J Clin Sleep Med 2010 Dec;6(6):565-71
Division of Sleep Medicine, Brigham and Women's Hospital, 221 Longwood Avenue, BL 438, Boston, MA 02115, USA.
Study Objectives: Planned naps can improve performance when the habitual or nocturnal sleep schedule is disrupted. It may be difficult, however, to achieve sleep during a nap, particularly during the circadian peak in alertness in the early evening. Prior studies with the melatonin agonist, ramelteon, reported that this hypnotic does not impair neurobehavioral performance. We tested whether ramelteon could improve nap efficiency in the early evening and subsequent performance during a simulated 8-h night shift.
Methods: 10 healthy volunteers aged 19-31 years participated in an inpatient randomized, double-blind, placebo-controlled crossover study. Ramelteon 8 mg or placebo was administered 30 min prior to a 2-h nap opportunity commencing 13 h after each individual's habitual morning wake time.
Results: Ramelteon did not significantly affect sleep efficiency during the nap prior to the night shift. Following the nap, ramelteon was associated with significantly worse neurobehavioral performance on assessments immediately following the nap and during the simulated night shift.

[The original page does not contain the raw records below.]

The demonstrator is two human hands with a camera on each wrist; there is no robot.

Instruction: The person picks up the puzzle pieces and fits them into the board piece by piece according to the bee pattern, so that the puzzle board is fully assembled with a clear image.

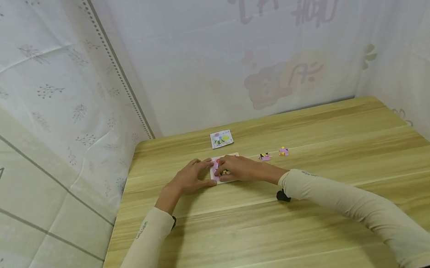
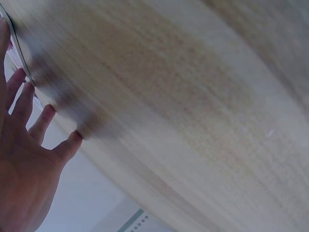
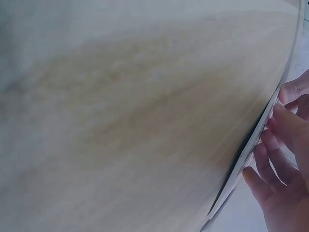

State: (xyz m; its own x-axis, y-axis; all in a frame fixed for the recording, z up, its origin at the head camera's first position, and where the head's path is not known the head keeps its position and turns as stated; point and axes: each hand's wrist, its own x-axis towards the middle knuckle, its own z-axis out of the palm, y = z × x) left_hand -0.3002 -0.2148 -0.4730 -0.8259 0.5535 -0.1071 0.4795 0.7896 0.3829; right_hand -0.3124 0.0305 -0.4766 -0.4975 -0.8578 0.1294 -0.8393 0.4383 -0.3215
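Note:
A small jigsaw puzzle board (image 1: 215, 166) with a pale rim and a pink picture lies flat on the table. My left hand (image 1: 192, 176) rests at its left side, fingers spread, with the thumb near the front corner and fingertips at the far edge. Over the board, my right hand (image 1: 238, 167) has bent fingers and pinches a puzzle piece, mostly hidden under them; a bit of yellow and black shows there. In the right wrist view, the right thumb (image 3: 289, 123) and fingers meet the board's edge (image 3: 241, 162). The left fingers (image 2: 43, 123) look loosely spread in the left wrist view.
Two loose pink puzzle pieces, one with black and yellow (image 1: 265, 156) and one with a yellow tip (image 1: 283, 151), lie right of the board. Behind it is a square bee picture card (image 1: 222, 139). Printed curtains (image 1: 196, 62) surround the wooden table (image 1: 231, 242).

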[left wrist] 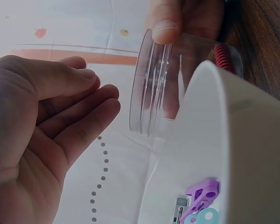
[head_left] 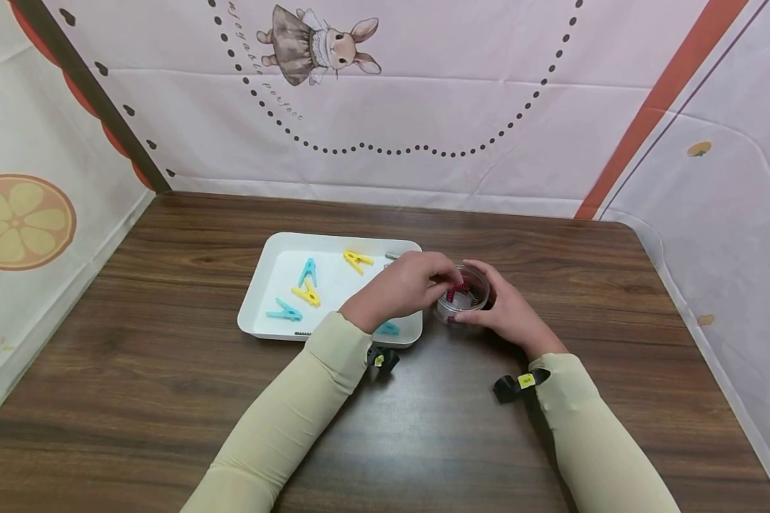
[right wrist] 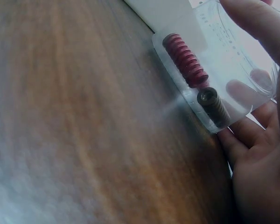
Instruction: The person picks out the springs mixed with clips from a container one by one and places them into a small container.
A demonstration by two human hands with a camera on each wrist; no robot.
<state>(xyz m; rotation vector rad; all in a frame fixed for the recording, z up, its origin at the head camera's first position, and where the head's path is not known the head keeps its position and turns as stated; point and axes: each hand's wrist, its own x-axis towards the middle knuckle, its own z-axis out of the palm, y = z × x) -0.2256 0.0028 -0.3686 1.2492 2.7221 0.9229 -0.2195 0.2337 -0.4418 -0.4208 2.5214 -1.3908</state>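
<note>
My right hand (head_left: 512, 310) grips a clear round jar (right wrist: 177, 86) from its right side, thumb and fingers around the wall. The jar stands upright on the table. Inside it are a red coil spring (right wrist: 185, 60) and a dark coil spring (right wrist: 213, 106). Over the jar's open mouth is my left hand (head_left: 407, 285), its fingers loosely bent. Seen in the left wrist view, the left hand (left wrist: 60, 112) is apart from the jar rim (left wrist: 142, 88), with nothing visible held between thumb and fingers.
Left of the jar lies a white tray (head_left: 252, 303) with blue clothespins (head_left: 286, 311), yellow clothespins (head_left: 356, 261), a purple clothespin (left wrist: 206, 192) and a dark spring (head_left: 303, 333). The left forearm crosses the tray's right part. Patterned cloth (head_left: 423, 107) hangs behind the table.
</note>
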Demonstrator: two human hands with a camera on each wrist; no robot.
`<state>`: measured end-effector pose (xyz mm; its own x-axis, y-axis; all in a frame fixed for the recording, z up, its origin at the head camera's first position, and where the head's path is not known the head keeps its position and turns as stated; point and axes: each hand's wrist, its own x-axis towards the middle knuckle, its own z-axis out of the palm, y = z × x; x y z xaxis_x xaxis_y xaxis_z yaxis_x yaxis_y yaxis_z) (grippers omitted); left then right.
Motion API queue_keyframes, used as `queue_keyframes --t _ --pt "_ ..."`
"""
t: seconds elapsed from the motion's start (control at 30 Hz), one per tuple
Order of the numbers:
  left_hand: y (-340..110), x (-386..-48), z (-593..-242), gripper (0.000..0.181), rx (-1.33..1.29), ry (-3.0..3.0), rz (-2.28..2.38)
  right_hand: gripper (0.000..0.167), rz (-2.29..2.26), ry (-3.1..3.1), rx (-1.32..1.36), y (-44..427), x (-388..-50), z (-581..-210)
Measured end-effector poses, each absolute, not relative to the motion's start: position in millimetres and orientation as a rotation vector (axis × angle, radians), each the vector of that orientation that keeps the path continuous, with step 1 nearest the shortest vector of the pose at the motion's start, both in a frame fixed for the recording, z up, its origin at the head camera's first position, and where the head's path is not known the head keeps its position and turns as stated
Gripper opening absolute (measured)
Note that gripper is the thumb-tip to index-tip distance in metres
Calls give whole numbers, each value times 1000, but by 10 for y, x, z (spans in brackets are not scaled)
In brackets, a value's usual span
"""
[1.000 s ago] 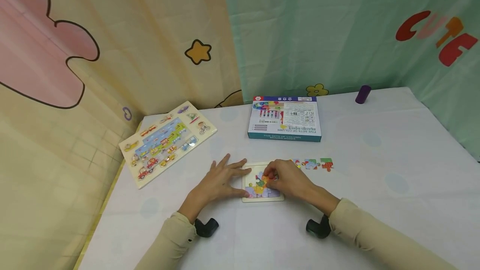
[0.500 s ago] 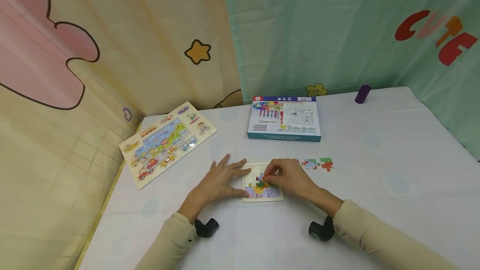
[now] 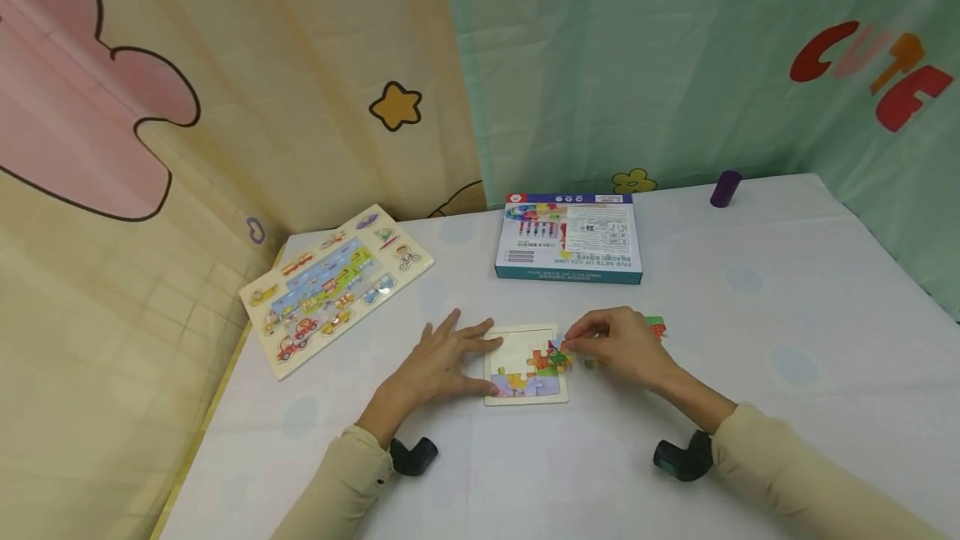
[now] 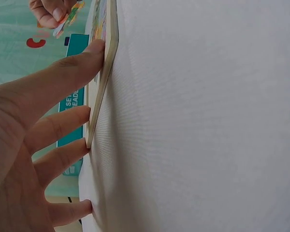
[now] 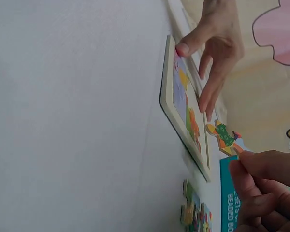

Conclusions: Although ramelteon did not significantly affect sleep during the nap, it was associated with significant impairments in neurobehavioral performance for up to 12 h after administration. High homeostatic sleep pressure combined with the circadian performance nadir may increase the vulnerability to hypnotic-induced neurobehavioral impairments. The findings do not support the use of ramelteon prior to an evening prophylactic nap, as there may be residual effects that last for several hours. Furthermore, this study highlights the pitfalls of applying side-effect profiles obtained in one context to another.